Health, wellness, and the benefits of overthinking.


"I think I have my fitness program figured out.," I told him. "Well, almost figured out. I don't want to be too rigid, but I want to be more deliberate about it. I have a couple of goals that seem achievable, but I'm not sure. I'm probably overthinking it." 

"Yes, of course you are," Bob said. "But if that makes you happy, overthink the crap out of it."

True story. I overthink. Then I overthink overthinking. What's wrong with overthinking, I think. Then I think: is overthinking sucking the life out of it? But underthinking may lead to abandoning the whole thing and sitting on the couch with a bag of Cheetos. (I overthought that sentence for quite a while.)

I hit a big number this year. I've been practicing saying it out loud to people, but it still comes out as a question instead of a statement. I'm sixty? I am sixty. Shudder. 

Most of the time I don't feel that age. But this year I decided to go on a mission to keep it that way. The Big Goals are to maintain mobility and endurance, and build strength and increase flexibility. (The Small Goals, short term goals, are to hold forearm plank for 60 seconds without shaking and stand in tree pose for 30 seconds each leg without falling down. Please don't laugh.) In talking to a friend recently we both agreed: at our ages it feels more right to care about staying strong than getting skinny. Solid idea, now let's go to work overthinking the heck out of it.

Before all this, like months before, I started just playing around with a fitness app I have on my phone and streaming on the TV. To be honest it was mostly for my mental health. If something disturbed me during my work day, I'd leave my home office, go in the living room and do a 22 minute beginner's kickboxing routine (no, I didn't picture anyone!) or something like it. Then I just started exploring other options - Pilates, strength building, yoga, stretching, dance cardio, whatever. I even tried Zumba. That is not for me. 

Through this little experience I started narrowing down what I liked, what seemed to work, what was challenging me, and what I wouldn't get bored with. But I was still "browsing." At the same time, I was also browsing content online. 

Working from home I have almost no contact with humans but lots of contact with online content creators. And in my YouTube travels I discovered several that really resonated with me, because they were about something almost-unheard-of in my generation: affirming the dignity of each person and acknowledging that everyone is on their own journey to health and wellbeing, and it's all okay. There is no one "right answer" for me at 60 or for my niece at 22. And there is no one way to look at any age. (Which I wish I had known so much earlier.)

This might not seem like part of the same story, but this revelation led to me clearing the decks on my social media and Pinterest, deleting all the pins and saves and follows that made me feel bad about myself, or set unrealistic or unhealthy expectations. It's not easy but I plan to consume only that content that either teaches me something or affirms me as a person. I just dumped like HALF the pins on my "diet and exercise" board and clicked "hide pin" on anything that promised health or fitness "miracles." Try it, it's very liberating. 

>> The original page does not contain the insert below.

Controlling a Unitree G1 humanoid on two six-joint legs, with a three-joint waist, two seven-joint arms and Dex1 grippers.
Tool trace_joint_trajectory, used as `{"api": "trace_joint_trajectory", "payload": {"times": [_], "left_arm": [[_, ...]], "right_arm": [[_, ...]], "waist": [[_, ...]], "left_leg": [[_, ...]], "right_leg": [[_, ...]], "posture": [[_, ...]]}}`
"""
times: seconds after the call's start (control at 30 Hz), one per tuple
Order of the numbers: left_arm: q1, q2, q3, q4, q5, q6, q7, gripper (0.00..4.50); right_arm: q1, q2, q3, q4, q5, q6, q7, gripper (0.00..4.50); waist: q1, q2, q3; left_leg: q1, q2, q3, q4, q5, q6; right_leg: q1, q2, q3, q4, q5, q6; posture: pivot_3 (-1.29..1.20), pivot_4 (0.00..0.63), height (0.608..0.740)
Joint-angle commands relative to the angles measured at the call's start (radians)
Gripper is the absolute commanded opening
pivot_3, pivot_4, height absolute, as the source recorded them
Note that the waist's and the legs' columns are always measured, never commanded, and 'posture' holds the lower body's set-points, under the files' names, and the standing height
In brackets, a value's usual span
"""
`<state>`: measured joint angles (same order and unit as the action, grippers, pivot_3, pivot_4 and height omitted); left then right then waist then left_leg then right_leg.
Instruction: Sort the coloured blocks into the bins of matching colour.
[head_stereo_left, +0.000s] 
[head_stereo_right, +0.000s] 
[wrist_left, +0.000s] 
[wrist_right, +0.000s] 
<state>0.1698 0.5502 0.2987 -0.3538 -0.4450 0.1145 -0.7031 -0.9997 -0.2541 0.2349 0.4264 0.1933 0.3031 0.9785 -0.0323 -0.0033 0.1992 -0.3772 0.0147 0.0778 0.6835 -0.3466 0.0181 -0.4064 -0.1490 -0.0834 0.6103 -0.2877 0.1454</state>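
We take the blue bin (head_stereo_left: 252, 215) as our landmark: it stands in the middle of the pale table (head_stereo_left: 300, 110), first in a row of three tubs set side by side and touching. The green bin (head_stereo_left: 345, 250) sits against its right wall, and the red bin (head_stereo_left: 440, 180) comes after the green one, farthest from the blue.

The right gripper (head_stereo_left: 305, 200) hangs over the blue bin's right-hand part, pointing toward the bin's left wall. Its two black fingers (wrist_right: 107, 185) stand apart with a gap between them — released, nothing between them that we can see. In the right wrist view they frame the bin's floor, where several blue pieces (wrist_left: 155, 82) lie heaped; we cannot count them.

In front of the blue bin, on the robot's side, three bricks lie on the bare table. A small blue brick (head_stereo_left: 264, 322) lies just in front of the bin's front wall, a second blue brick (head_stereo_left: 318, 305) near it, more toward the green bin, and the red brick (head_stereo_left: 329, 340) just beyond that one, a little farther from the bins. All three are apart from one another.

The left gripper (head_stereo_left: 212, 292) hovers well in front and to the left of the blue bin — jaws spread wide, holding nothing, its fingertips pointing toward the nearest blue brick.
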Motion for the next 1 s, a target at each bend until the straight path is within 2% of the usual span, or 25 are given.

Back to the fitness stuff. And overthinking. There are so many fitness and wellness influencers out there, and most of them that I now follow agree on the basics. But there are also objective standards for health and wellness that are guided by research, set by organizations like the National Institutes of Health. I checked out some articles there and found out that I'm already meeting or exceeding the number of "move minutes" for a person my age to stay healthy. So, that's good, now I can just build on it. 

My Little Plan involves a overall strength-building focus three days a week, a flexibility and core focus three days a week, and one day a week for mobility work and restoration. On top of that I plan to walk a little more, at least try and hit my steps goal.

In my little heart of hearts, I know I will struggle with making this a RULE, and expecting some miraculous results. After all, that's what media and the world has made me believe for basically my whole adult life. This is a hard lesson to unlearn, that I'm a failure if something changes, like I walk a little less, I lift a little less, or eat a little more. 

Which is why I am actively underthinking my overthinking. I know that makes totally no sense, but it feels a little like this. You know how some constellations you can actually see only when you're not looking directly at them? That's how I'm trying to approach this. I'm focusing on it in the periphery, so it's there but not all-consuming. 

This last bit has been the result of watching a bunch of videos by new favorite influencers who say that if you don't enjoy it you won't do it. If it becomes not fun, I'll erase the dry erase board and try something else. 

It's all a journey. I know that is so trite and overused, so let me try some Thesaurus.com action: It's all an adventure, an odyssey, a campaign, a passage, a sojourn, a pilgrimage. I hope we all find this encouragement on our pilgrimage: that we are exactly who God made us to be, our own unique selves. Hopefully, prayerfully, we can accept that person with thanksgiving.